You are given 4 numbers: p1, p2, p3 and p4.

The magic sum of the numbers are defined as follows:

magic_sum = |p1 - p2| + |p2 - p3| + |p3 - p4| + |p4 - p1|

You are only allowed to change one of the above integer values (p1, p2, p3 or p4). You need to change the value such that the magic sum of the values attains its minimum value.

For example:

p1, p2, p3, p4 = 17, -6, 15, 33. The value of the magic sum is 78 in this case.

You can change the -6 here to 16, and the value of the magic sum will become 36, which is the minimum attainable value.

Do keep in mind that numbers can be positive or negative integers.

This is code-golf, so least bytes in code wins. Brownie points for using a Practical Language over a Recreational language.
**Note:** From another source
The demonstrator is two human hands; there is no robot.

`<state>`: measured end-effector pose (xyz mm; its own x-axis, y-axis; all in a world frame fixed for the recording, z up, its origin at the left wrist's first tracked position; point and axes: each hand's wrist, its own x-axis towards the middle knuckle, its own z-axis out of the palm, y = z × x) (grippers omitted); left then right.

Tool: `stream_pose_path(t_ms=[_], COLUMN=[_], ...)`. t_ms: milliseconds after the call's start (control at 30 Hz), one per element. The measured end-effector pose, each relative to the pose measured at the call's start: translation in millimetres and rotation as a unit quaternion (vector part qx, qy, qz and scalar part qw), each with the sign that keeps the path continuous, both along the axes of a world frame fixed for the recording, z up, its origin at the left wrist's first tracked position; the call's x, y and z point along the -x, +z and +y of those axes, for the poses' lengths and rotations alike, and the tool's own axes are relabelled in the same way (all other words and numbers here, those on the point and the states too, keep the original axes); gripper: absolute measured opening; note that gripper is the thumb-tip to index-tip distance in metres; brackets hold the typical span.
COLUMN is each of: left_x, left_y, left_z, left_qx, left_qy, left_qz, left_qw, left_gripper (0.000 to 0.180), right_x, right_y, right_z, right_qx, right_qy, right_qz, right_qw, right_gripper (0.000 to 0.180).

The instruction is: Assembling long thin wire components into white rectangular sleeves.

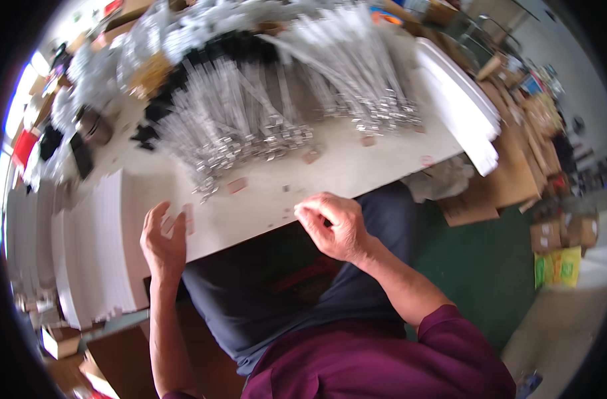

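My left hand (163,243) is held over the table's near edge beside a stack of white sheets (104,246), thumb and fingers apart. To its right, my right hand (333,226) is above the same edge, fingers curled and thumb tip pressed to them. Anything in that pinch is too small to make out. Beyond both hands, two fanned piles lie on the white table (263,213): long clear strips with shiny metal ends, one pile at the left (230,120) and one at the right (363,73). Neither hand touches them.
Black material (217,50) lies behind the left pile, with clear plastic bags (144,40) further back. A dark cylindrical container (92,126) stands at the left. White foam-like pieces (456,100) lie along the right edge, beside cardboard (509,179). The floor (463,266) is green.
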<state>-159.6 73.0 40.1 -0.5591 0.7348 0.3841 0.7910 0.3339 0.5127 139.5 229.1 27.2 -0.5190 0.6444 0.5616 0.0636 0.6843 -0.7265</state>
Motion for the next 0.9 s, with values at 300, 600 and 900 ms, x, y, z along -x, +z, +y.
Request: stream_pose_path(t_ms=[300, 600, 900], left_x=[-14, -2, -1], left_y=[-48, -62, -65], left_z=[33, 29, 30], left_qx=[-0.017, -0.052, -0.038], left_qy=[0.022, 0.011, 0.029], left_qz=[-0.07, -0.13, -0.078], left_qw=[0.997, 0.99, 0.996], left_gripper=[0.04, 0.039, 0.033], right_x=[-207, -334, -328], right_y=[-12, 10, 10], right_z=[137, 207, 213], right_qx=[-0.089, -0.096, -0.112], right_qy=[-0.383, -0.501, -0.484], right_qz=[-0.229, -0.464, -0.486], right_qw=[0.891, 0.724, 0.719], right_gripper=[0.022, 0.058, 0.062])
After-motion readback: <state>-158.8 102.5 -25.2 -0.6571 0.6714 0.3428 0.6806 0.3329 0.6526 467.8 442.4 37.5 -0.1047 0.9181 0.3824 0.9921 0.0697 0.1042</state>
May the 4th be with you.

To reiterate:

Sample 1

Input 1

17 -6 15 33

Output 1

36

Explanation 1

The -6 can be replaced with 16 and that gives us the minimum attainable magic sum possible.

Sample 2

Input 2

10 10 10 10

Output 2

0 or 2

either is acceptable

Explanation 2

The minimum attainable magic sum is 0 since the minimum sum of 4 positive integers is 0. If a number has to be changed, then one of the 10's can be changed to a 9 and thus yielding the output 2.

Sample 3

Input 3

1 2 3 4

Output 3

4

Explanation 3

The input by itself yields 6 as its magic sum. Changing the 4 to 1 and the minimum magic sum is attained, which is 4.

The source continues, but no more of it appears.